Goal, Accomplishments, and Future Plans:

Our goal was to rebuild five huts which were divided into two phases.  The first phase consisted of rebuilding two huts which were finished in October 2007.  The second phase of the rebuilding of three other huts will resume after February 7, 2008 which is Tet (Vietnamese New Year). 

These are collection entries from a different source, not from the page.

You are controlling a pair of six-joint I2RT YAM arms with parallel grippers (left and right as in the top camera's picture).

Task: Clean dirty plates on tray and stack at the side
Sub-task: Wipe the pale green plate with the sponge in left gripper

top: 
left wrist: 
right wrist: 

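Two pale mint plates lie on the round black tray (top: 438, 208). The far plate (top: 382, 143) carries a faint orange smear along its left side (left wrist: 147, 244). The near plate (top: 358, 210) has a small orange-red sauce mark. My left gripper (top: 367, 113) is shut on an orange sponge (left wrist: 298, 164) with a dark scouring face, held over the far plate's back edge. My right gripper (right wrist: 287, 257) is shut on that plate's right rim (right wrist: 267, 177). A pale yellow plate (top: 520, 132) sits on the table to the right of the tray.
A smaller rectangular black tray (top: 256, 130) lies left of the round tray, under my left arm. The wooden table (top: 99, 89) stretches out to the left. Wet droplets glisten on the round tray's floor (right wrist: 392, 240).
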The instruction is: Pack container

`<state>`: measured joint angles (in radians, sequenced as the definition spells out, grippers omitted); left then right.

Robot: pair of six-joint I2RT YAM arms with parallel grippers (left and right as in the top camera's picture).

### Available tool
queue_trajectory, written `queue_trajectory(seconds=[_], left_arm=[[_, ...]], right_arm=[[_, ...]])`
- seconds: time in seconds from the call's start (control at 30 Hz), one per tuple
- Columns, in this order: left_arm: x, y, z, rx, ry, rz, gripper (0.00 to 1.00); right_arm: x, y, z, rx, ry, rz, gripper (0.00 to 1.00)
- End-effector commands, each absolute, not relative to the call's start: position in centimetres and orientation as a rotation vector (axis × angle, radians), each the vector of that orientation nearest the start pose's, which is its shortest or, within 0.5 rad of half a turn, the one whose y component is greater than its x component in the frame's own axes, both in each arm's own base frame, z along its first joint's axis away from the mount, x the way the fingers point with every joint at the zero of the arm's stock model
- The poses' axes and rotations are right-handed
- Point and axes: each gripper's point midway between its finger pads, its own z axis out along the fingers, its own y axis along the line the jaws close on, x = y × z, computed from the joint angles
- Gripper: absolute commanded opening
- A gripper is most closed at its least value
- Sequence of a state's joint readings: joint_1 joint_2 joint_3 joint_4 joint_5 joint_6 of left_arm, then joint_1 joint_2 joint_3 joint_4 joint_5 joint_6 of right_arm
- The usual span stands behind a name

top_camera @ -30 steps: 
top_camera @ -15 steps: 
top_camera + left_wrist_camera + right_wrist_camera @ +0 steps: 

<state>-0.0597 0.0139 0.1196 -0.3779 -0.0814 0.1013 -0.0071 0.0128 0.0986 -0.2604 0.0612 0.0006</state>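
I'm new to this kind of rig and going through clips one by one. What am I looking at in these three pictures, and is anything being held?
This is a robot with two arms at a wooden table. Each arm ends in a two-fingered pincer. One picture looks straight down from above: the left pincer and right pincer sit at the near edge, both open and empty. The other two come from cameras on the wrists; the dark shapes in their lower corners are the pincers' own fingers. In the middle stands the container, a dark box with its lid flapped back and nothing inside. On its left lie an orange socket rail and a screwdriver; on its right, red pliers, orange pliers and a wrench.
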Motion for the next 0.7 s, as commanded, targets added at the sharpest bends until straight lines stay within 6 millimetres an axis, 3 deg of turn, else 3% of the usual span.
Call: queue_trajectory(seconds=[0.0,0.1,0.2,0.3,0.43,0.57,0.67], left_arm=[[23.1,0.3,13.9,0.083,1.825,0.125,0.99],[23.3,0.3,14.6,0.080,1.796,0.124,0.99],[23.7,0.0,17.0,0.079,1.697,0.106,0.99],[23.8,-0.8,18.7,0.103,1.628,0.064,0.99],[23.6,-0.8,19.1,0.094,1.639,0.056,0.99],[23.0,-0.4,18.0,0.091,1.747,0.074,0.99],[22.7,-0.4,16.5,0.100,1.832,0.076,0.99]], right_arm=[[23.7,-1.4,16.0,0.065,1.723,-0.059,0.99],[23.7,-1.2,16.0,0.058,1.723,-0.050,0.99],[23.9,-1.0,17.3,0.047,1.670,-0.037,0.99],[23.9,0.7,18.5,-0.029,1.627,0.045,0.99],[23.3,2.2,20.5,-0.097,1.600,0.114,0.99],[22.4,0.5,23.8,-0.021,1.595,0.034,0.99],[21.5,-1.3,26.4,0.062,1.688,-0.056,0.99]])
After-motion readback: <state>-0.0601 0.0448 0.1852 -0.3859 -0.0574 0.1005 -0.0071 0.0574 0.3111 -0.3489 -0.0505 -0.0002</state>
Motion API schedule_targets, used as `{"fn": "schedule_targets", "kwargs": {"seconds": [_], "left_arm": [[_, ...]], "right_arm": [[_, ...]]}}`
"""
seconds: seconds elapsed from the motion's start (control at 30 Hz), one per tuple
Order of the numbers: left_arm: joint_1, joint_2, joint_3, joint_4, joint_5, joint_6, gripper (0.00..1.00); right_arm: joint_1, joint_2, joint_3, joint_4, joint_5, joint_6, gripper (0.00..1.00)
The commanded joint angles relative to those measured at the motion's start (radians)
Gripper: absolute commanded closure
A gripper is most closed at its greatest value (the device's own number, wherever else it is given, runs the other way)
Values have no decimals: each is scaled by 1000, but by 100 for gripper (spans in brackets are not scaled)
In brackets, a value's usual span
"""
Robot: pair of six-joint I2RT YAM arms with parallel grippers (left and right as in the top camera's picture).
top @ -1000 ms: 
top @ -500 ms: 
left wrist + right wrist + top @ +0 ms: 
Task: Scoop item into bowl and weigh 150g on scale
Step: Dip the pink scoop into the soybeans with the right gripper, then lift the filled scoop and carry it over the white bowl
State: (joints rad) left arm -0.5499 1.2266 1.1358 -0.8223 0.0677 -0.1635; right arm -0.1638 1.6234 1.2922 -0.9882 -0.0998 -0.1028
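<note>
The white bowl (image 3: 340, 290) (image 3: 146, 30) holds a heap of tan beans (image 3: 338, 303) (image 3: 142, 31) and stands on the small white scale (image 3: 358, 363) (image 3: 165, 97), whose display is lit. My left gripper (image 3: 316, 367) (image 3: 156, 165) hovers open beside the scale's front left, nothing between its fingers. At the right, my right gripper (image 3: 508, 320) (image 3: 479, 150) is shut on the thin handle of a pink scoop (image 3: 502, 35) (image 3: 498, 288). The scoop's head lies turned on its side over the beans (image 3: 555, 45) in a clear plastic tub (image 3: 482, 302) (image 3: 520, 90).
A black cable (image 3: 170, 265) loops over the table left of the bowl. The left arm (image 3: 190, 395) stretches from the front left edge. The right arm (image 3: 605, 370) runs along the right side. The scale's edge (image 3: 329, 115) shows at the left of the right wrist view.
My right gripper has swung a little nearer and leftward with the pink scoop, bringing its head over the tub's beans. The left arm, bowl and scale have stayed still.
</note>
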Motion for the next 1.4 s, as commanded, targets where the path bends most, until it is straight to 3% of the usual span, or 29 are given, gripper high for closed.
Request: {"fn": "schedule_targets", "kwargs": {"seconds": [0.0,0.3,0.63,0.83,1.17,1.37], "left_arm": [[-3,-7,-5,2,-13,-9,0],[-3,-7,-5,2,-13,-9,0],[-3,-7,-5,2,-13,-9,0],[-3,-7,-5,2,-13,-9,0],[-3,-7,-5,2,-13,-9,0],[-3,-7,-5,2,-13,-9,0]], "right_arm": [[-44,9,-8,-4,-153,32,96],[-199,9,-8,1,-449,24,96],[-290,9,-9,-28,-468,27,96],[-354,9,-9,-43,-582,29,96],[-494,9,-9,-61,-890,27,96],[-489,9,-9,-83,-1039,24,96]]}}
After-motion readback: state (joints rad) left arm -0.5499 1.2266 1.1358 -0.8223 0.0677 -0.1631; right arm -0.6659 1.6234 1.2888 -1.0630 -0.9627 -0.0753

The Holiday Season and the upcoming Tet have driven up the material costs. Originally, we planned a standard home to consist of the following with an estimated cost of $600USD:

 

     Dimension: 13ft x 23ft

  • The front wall built from bricks, the other 3 walls will be made out of weaved dried leaves.
  • Cement floor (the old floor is pounded dirt)
  • Galvanized steel roof
  • 1 bathroom – the old huts didn’t have bathrooms.

 

Before we started the rebuilding process, the families had expressed that they can forego the bathrooms and instead they wished to have all four walls be built out of bricks for the same cost.  We wanted to give each family four brick walls and a bathroom; however, with our current resources each family will choose what is best for them.   From here on, we plan to increase the budget for each home to $700 which will cover the cost for a bathroom and four brick walls.

  

We are very happy to report that the first two families moved into their new homes in October 2007.  Tuyet, Franco and I visited and inspected the two homes in November.  Seeing the happy families and their visible gratitude brought so much joy to our hearts.  Both families have expressed that if they work and save their entire life, they would not be able to afford to build a home like what were given to them.

   

We are very excited to announce the future plan for EHM project. We will continue to expand this project to cover all rural and poor areas in Viet Nam.  To enable us to accomplish this goal without taking away from the main purpose of Extend Your Heart Foundation which is educational sponsorship, we have established another non-profit organization, Sowing Hope Foundation, specifically geared to building sustainable housing for the very poor in Viet Nam.

   

Acknowledgement and Gratitude:

  

We would like to take this opportunity to thank all our supporters for making the Extreme Hut Makeover Project a huge success.  We saw the absolute need and wished to rebuild these huts but it is with your generous financial support that we were able to make our wish and the wishes of the poor families become a reality. Mere words are not enough to express the gratitude in our hearts and the hearts of these families.  Thank you very much.

 

Affiliated Engineers, Inc. (Bill Vernon)
June Bruskewitz
Steve Burk
Deepak Dandekar
Quynh Dao Do
Hong An Doan
Olga Fisher
David  Gibbs (Online Consulting Engineers)
Nhien Ho
Thu Ho

 

 

 

 

Warren Jones
Tuyet Le
Loan Mai

Franco Marinaro
Thu Minh Nguyen
Bill Prindle
Linh Tran
Thanh & Loan Tran
Bill Valentine

Sandy Zirulnik (Online Consulting Engineers)

 

 

 

   “A picture is worth a thousand words”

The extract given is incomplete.